Activities to Assist
Some sample activities to help accomplish the above goals are:
- Give students a chance to express their hopes and dreams for the year. Set up a birthday chart for K–2. For older grades, set up a chart showing favorite books, authors, TV shows, or movies.
- Give students a chance to share "Something about Me."
- Start a Word Wall. Use age-appropriate words your students will learn that open up a sense of excitement and windows to what is coming during the school year. (Some examples of words you can use are: explore, pride, curiosity, creativity, service, scientist, Dr. Seuss, artist/illustrator, classmate, experiment, goal, share, help, cooperate, collaborate, prepare, review, sing, and chant.)
Pay Attention to Key Routines
As noted above, routines provide great reassurance and security. From kindergarten onward, some versions of these are relevant to most classrooms:
- Signals for quiet attention
- Bathroom procedures
- Classroom centers, entries, and exits
- Desks, cubbies, lockers, books, and materials
- Lining up and walking in hallways
- Lunch and dismissal
- When and how to ask questions, including establishing the importance of asking questions, no matter how small
More Activities for the First Month
Finally, the following are some important activities toward reinforcing the goals that can be used the first month and continued throughout the year.
Provide students with opportunities to learn something about one another's families. Alert parents that this lesson is coming so they can help children have clear answers, especially with complicated backgrounds that some families have. Use a United States and world map to begin to help children develop a sense of location, direction, etc.
Start to work on a brief, age-appropriate project for your students to share their favorite book or song. They can use any medium they wish: posters, digital slide show, written list or paragraph, photos, etc. For young children, it may begin with verbal sharing after a little bit of thinking time. Give children a chance to help one another to the extent possible. This is a tremendously valuable diagnostic activity, as you will see children's multiple intelligence strengths, how they plan, how they take advantage of or give help, how well they verbalize and communicate interpersonally, and their overall emotional intelligence and social-emotional competence.

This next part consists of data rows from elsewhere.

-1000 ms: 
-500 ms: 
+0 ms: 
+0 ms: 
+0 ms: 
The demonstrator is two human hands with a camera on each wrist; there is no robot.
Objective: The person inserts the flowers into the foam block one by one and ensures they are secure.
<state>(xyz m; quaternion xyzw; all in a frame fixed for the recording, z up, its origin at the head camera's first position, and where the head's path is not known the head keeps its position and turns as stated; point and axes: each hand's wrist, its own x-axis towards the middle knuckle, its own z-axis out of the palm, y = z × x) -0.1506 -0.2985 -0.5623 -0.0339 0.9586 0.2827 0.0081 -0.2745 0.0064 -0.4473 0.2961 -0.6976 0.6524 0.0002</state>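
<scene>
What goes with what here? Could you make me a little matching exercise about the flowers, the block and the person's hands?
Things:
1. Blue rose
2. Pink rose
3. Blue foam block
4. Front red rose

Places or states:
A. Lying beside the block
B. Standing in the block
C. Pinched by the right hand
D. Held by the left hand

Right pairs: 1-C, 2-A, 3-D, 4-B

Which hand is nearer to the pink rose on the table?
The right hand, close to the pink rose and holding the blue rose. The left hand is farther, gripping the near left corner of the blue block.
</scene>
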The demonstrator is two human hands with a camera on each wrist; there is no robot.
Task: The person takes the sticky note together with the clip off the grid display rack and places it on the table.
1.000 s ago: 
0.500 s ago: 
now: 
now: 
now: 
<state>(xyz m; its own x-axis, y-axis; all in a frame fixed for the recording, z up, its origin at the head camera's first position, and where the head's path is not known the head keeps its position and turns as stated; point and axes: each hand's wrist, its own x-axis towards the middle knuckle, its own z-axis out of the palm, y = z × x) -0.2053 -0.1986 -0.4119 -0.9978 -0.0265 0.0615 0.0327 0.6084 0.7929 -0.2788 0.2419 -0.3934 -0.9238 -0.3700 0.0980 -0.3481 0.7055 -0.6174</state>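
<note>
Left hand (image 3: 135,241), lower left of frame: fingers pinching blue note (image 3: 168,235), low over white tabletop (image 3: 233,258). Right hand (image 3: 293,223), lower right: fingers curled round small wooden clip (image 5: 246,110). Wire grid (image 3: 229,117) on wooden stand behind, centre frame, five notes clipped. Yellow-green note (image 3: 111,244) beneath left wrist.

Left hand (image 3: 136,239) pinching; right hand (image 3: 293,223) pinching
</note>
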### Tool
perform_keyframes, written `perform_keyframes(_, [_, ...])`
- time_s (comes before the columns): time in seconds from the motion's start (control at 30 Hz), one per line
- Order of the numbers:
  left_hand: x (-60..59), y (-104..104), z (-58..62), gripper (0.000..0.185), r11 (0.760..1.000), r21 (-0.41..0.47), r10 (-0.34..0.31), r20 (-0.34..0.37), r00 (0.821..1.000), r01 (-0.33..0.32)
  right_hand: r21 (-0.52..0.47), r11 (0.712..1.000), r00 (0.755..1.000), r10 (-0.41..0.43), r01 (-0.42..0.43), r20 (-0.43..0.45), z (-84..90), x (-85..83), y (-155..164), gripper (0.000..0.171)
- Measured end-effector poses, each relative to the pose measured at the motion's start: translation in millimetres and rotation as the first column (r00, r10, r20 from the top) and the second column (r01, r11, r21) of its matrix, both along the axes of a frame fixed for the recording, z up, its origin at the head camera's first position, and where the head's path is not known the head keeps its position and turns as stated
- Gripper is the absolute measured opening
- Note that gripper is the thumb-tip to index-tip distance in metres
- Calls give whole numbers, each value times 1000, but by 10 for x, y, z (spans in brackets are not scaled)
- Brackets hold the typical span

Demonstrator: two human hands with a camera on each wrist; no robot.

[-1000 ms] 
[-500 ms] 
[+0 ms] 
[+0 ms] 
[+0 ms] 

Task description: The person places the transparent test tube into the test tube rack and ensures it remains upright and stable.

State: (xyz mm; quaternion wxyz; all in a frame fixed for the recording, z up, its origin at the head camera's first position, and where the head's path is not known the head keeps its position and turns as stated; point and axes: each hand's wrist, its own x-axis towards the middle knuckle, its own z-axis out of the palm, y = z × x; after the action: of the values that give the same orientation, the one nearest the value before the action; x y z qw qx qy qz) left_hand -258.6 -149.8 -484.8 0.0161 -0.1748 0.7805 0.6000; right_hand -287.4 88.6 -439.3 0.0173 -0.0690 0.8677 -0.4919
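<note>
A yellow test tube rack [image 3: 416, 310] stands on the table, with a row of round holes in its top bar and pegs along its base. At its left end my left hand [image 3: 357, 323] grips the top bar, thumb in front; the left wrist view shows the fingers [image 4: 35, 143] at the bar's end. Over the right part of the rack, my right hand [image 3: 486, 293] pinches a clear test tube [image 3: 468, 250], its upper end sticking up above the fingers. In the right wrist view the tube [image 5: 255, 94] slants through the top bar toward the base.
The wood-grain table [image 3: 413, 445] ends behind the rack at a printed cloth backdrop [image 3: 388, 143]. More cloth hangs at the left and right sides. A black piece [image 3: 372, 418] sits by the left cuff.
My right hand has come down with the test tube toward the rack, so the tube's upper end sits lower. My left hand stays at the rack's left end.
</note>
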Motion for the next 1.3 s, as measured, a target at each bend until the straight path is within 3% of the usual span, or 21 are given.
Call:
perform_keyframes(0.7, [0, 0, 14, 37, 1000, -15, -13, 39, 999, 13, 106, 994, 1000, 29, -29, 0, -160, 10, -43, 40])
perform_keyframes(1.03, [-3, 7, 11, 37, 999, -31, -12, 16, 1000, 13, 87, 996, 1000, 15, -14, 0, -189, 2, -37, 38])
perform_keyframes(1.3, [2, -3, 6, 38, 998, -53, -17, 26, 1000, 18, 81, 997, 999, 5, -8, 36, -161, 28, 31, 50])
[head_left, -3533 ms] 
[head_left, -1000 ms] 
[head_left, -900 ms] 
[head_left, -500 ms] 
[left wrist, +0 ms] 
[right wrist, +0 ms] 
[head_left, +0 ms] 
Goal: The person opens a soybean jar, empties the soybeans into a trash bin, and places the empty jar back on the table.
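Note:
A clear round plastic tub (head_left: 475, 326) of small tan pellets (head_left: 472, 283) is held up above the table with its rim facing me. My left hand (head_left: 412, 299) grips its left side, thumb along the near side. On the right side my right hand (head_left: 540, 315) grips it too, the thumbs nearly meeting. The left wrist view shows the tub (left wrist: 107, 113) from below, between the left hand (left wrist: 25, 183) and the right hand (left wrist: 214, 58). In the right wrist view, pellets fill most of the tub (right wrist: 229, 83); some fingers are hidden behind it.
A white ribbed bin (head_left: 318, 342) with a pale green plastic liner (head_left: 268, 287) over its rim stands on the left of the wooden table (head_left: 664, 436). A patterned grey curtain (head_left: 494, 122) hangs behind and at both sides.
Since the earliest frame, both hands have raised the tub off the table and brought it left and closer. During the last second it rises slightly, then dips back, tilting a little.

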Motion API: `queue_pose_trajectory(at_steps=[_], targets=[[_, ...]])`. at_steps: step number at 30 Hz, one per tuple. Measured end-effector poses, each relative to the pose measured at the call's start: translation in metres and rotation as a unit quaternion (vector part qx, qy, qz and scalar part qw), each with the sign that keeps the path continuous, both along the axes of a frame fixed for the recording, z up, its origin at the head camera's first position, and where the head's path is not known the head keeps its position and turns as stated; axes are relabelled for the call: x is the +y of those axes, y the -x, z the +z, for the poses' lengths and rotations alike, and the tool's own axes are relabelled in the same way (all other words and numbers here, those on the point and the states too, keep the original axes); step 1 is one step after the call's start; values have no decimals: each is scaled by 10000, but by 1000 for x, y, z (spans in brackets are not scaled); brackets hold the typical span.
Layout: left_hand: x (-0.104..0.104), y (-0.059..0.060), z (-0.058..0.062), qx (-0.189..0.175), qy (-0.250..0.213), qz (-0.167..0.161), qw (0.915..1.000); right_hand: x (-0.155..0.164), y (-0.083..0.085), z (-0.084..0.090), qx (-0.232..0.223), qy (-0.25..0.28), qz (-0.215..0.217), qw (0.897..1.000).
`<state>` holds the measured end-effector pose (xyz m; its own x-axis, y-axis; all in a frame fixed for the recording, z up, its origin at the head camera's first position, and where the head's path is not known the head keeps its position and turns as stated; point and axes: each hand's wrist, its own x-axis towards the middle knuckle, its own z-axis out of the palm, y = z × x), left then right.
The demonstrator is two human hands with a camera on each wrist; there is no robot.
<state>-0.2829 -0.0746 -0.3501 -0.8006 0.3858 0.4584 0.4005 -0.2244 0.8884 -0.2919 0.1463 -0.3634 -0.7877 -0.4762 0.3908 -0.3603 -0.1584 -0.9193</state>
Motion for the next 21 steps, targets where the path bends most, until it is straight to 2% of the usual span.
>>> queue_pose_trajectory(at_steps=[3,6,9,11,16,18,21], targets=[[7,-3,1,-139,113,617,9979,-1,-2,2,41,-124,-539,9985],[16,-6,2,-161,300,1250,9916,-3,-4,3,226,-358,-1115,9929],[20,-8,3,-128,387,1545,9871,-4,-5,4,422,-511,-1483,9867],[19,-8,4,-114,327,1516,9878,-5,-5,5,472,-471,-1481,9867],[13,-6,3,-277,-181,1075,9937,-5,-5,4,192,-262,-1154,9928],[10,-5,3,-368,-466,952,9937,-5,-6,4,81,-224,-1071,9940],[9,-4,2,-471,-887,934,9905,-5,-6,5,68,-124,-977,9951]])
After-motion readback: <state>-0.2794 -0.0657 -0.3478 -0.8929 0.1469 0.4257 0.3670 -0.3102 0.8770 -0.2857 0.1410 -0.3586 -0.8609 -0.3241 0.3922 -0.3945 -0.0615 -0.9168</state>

Set a norm of having students help one another with routines.
Create end-of-the-day routines, like reflections about a happy thing that happened in school today, one thing they learned that they most want to remember, a closing song or chant to end the day, or saying something they are looking forward to in school tomorrow.
Find time for a fun, energizing break at least once a day other than the start or end of the day. Chants, songs, games, brief meditations, Mad Libs, group problem solving, imagination and creativity activities -- all of these add tremendous enthusiasm to children and help them stay positive for a day of learning.